Key Experimental Results

Experiments used GPT-4 as the core agent. Key metrics: Accuracy (ACC), Expected Calibration Error (ECE), Brier Score, and average turns (avg. Turn).

Main Results

In the basic setting (no rationale/self-consistency enhancement), KnowGuard outperformed all baselines. Compared to the strongest confidence-based methods, it saw an average improvement of ~1.07 points (5.64%) and outperformed Long Context by 10.29%, with significantly lower ECE/Brier scores.

Dataset Method ACC Turn ECE Brier
ioAFRIMEDQA Scale Rating 63.06 5.11 0.141 0.285
ioAFRIMEDQA KnowGuard 68.70 5.26 0.050 0.236
ioMEDQA Scale Rating 64.23 5.15 0.135 0.260
ioMEDQA KnowGuard 70.98 5.41 0.065 0.219
ioCRAFT-MD Scale Rating 65.40 4.83 0.136 0.261
ioCRAFT-MD KnowGuard 66.47 4.89 0.050 0.216

With rationale + self-consistency enhancements, KnowGuard's ACC reached 73.20 / 74.12 / 71.96. Compared to calibration methods (Temperature Scaling, Conformal Abstention), which were overly conservative (often hitting the 12-round limit), KnowGuard achieved higher accuracy with fewer turns.

Ablation Study

Removing components in the enhanced setting (Reporting ACC for ioAFRIMEDQA / ioMEDQA / ioCRAFT-MD):

Configuration ioAFRIMEDQA ioMEDQA ioCRAFT-MD Description
Full (KG+Eval+PPR) 73.20 74.12 71.96 Complete Model
w/o PPR 72.60 74.29 71.92 Accuracy holds; turns increase (5.30→7.03)
w/o Eval & PPR 66.22 70.66 68.92 Significant drop across all datasets
Textual Evidence Only 66.02 64.79 62.73 Replacing multi-modal KG with text triples
Baseline (No Ext.
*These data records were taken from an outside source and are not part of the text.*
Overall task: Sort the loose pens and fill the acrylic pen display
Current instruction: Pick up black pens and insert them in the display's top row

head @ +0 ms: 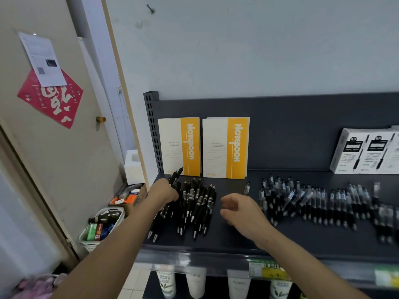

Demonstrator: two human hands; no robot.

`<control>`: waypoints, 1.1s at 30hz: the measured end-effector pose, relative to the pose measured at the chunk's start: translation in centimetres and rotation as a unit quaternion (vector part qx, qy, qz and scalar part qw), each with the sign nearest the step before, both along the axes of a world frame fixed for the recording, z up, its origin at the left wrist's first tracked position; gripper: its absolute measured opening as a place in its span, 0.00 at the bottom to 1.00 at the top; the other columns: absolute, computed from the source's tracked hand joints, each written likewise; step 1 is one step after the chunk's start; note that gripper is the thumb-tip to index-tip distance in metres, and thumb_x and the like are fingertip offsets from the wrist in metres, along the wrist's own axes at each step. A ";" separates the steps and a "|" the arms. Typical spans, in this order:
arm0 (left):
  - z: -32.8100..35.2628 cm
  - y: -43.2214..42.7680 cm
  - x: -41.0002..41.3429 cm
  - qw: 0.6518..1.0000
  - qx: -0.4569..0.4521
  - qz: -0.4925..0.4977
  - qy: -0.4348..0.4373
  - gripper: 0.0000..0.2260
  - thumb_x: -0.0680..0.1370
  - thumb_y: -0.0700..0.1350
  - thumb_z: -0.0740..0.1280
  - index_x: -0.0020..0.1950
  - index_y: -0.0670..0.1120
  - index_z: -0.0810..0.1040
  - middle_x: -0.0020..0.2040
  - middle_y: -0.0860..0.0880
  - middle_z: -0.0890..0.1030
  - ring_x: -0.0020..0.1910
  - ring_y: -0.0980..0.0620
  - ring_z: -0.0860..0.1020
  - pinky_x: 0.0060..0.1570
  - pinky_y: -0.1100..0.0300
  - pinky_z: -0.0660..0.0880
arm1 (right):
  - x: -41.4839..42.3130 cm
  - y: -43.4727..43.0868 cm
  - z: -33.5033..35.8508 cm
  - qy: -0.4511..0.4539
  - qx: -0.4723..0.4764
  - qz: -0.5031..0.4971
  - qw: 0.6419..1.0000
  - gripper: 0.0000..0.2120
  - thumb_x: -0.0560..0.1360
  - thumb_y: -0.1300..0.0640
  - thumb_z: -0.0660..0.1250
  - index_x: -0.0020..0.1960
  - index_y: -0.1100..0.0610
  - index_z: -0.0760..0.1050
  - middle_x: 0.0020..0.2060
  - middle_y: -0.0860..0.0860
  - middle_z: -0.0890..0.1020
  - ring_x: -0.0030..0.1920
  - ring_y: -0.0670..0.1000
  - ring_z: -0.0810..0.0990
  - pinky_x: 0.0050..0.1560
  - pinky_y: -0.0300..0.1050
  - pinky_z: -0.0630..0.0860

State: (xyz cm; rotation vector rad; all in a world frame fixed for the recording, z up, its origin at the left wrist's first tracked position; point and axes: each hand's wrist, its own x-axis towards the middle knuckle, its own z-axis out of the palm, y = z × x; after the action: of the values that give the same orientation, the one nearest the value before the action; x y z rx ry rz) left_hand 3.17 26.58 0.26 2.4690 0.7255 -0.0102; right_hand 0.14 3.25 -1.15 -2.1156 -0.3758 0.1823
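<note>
A heap of black pens with silver tips [194, 203] lies on the left of the dark shelf [237, 238]. My left hand [164, 193] grips a bunch of these black pens, their tops poking up toward the notebooks. My right hand [239, 209] hovers over the bare middle of the shelf with fingers loosely curled, holding nothing. To the right spreads a long row of clear-barrelled pens [319, 201]. One clear pen [247, 188] lies apart just beyond my right hand. No acrylic display is in view.
Two yellow-and-white notebooks [203, 147] lean against the shelf's back panel. White pen boxes [364, 151] stand at the far right. Paper cups [196, 285] sit on the shelf below. A white basket [103, 225] of bottles stands on the floor at left.
</note>
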 end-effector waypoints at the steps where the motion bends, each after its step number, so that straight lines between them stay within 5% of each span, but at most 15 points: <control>1: 0.0 0.1 -0.1 1.000 -0.003 0.000 0.003 0.08 0.72 0.37 0.67 0.46 0.40 0.68 0.37 0.46 0.70 0.33 0.50 0.69 0.33 0.59 0.69 | 0.0 0.0 0.0 0.000 -0.001 0.002 1.000 0.16 0.77 0.57 0.66 0.64 0.52 0.73 0.56 0.46 0.78 0.57 0.47 0.77 0.59 0.50 0.77; 6: -0.4 0.7 -0.2 0.997 -0.071 0.011 -0.038 0.08 0.71 0.36 0.68 0.46 0.39 0.71 0.42 0.42 0.74 0.39 0.45 0.74 0.38 0.56 0.71 | 0.1 0.2 0.0 0.000 0.007 0.000 1.000 0.16 0.77 0.57 0.66 0.64 0.52 0.73 0.56 0.47 0.78 0.57 0.47 0.77 0.59 0.50 0.77; 11: 1.6 1.2 -0.1 0.969 -0.186 0.029 -0.161 0.09 0.71 0.33 0.69 0.49 0.33 0.76 0.43 0.32 0.80 0.39 0.38 0.80 0.42 0.41 0.79 | 0.4 0.5 0.4 -0.009 0.026 0.002 1.000 0.15 0.77 0.58 0.65 0.64 0.53 0.74 0.55 0.47 0.78 0.56 0.47 0.77 0.59 0.50 0.77; 18: 6.6 -3.3 -2.7 0.890 -0.339 -0.031 -0.303 0.07 0.74 0.31 0.68 0.52 0.35 0.77 0.43 0.36 0.83 0.32 0.50 0.82 0.25 0.63 0.74 | -0.1 1.1 1.4 0.006 0.146 0.020 0.989 0.10 0.79 0.57 0.64 0.59 0.55 0.77 0.50 0.47 0.82 0.50 0.46 0.81 0.47 0.39 0.81; 22: 6.3 -6.4 -3.2 0.872 -0.392 -0.083 -0.282 0.06 0.75 0.33 0.68 0.51 0.34 0.79 0.43 0.38 0.84 0.27 0.55 0.80 0.26 0.64 0.75 | 0.3 0.5 3.1 -0.002 0.227 -0.016 0.974 0.05 0.79 0.56 0.63 0.49 0.50 0.78 0.47 0.50 0.82 0.48 0.48 0.82 0.45 0.41 0.81; 27: 4.6 -9.2 -2.0 0.875 -0.393 -0.145 -0.241 0.11 0.71 0.36 0.74 0.52 0.42 0.82 0.46 0.45 0.85 0.46 0.46 0.84 0.50 0.51 0.79 | 2.2 -1.6 5.3 0.009 0.277 -0.097 0.956 0.06 0.79 0.55 0.63 0.53 0.54 0.78 0.48 0.54 0.83 0.48 0.51 0.82 0.43 0.40 0.80; 33: 4.2 -13.6 -1.5 0.855 -0.400 -0.247 -0.217 0.11 0.71 0.33 0.72 0.51 0.45 0.82 0.45 0.48 0.86 0.43 0.53 0.84 0.38 0.66 0.77 | 2.7 -4.6 6.0 0.042 0.323 -0.132 0.936 0.09 0.76 0.62 0.67 0.37 0.58 0.77 0.36 0.52 0.82 0.38 0.49 0.80 0.39 0.41 0.79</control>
State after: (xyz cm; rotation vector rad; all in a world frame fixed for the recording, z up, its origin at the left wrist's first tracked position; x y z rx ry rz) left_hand 1.69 12.94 4.46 1.6783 -0.1330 0.0437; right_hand 2.81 -1.32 4.90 -1.4791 -0.0743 -0.0130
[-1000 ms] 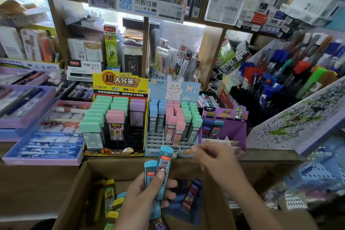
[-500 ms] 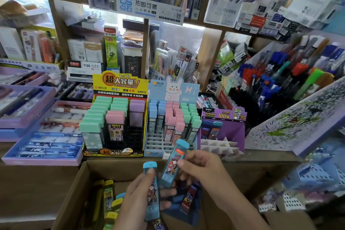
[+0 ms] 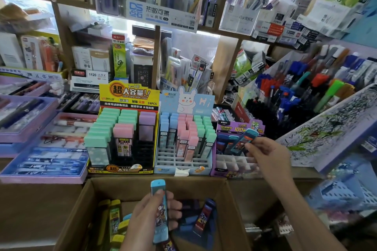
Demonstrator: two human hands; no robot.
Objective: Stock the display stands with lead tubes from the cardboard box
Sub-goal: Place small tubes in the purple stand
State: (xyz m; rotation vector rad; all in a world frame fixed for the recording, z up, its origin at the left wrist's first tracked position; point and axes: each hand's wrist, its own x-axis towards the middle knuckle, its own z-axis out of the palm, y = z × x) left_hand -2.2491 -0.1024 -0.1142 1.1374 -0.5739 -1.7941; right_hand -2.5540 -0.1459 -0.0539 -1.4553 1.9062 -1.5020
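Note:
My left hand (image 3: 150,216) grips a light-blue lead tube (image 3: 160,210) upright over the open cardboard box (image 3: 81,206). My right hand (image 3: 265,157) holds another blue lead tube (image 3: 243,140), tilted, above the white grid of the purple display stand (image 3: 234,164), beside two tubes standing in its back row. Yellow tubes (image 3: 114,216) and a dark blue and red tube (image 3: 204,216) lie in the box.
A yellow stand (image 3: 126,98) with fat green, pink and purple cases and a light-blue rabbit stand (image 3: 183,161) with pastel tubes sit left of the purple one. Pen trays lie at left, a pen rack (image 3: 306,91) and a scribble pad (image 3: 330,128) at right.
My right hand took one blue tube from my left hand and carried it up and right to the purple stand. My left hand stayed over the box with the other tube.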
Evidence) 63.06 64.23 65.40 Degenerates to self-assessed abstention

Key Findings

  • Evidence Evaluation Stage is Critical: Removing Eval (and PPR) caused the biggest drop in ACC, indicating that finding evidence is not enough—ranking and locating reliable evidence is the key to systematic abstention.
  • Multi-modal KG > Plain Text: Structured KG triples significantly outperform text evidence, validating the value of structured medical knowledge for abstention.
  • PPR reduces rounds rather than increasing accuracy: Accuracy remained stable without PPR, but average turns rose from 5.30 to 7.03, showing that population reasoning helps focus on relevant knowledge faster.

Highlights & Insights

  • Reconceptualizing "How confident am I" as "What specific evidence am I missing": This is a powerful shift in perspective. The unreliability of abstention stems from self-assessment; by replacing subjective confidence with graph-based evidence coverage/conflict, the authors provide an externally verifiable anchor.
  • Priority Queue for Multi-round Consistency: Evidence is not reset but rolling-accumulated. This ensures reasoning consistency while allowing for dynamic adjustments based on new symptoms.
  • Division of Labor (Graph Expansion vs. Direct Retrieval): One digs deep into known clues while the other opens new leads for new patient info, perfectly mapping how real inquiries progress.

Limitations & Future Work

  • Strong Dependency on GPT-4 and KG Quality: All experiments used GPT-4 and a WHO-based KG. Reliability for weaker models or diseases not covered by the KG hasn't been fully verified.
  • Simulated Patient Agents: The interaction partner is an LLM, not a real human. Real-world noise, patient non-compliance, and info concealment are more complex.
  • Fixed Multi-factor Weights: Weights are currently globally fixed and may not adapt to all populations or diseases.
  • vs. Self-assessed Abstention: These rely on LLM internal confidence but suffer from overconfidence. KnowGuard uses external grounding, reducing ECE from ~0.15 to ~0.07.
  • vs. Long Context Retrieval: Long context is coarse and leads to overload. KnowGuard's triple-level exploration is ~10% more accurate.
  • vs. Calibration Methods: Methods like Conformal Abstention are too conservative, dragging out rounds. KnowGuard achieves better timing for abstention with higher ACC.

Rating

  • Novelty: ⭐⭐⭐⭐⭐ "Investigate-before-abstain" paradigm + cross-round graph evidence pool.
  • Experimental Thoroughness: ⭐⭐⭐⭐ Three datasets and extensive baselines, though focused on one core model.
  • Writing Quality: ⭐⭐⭐⭐ Clear motivation and complete formulation.
  • Value: ⭐⭐⭐⭐⭐ High value for medical safety and LLM agent reliability.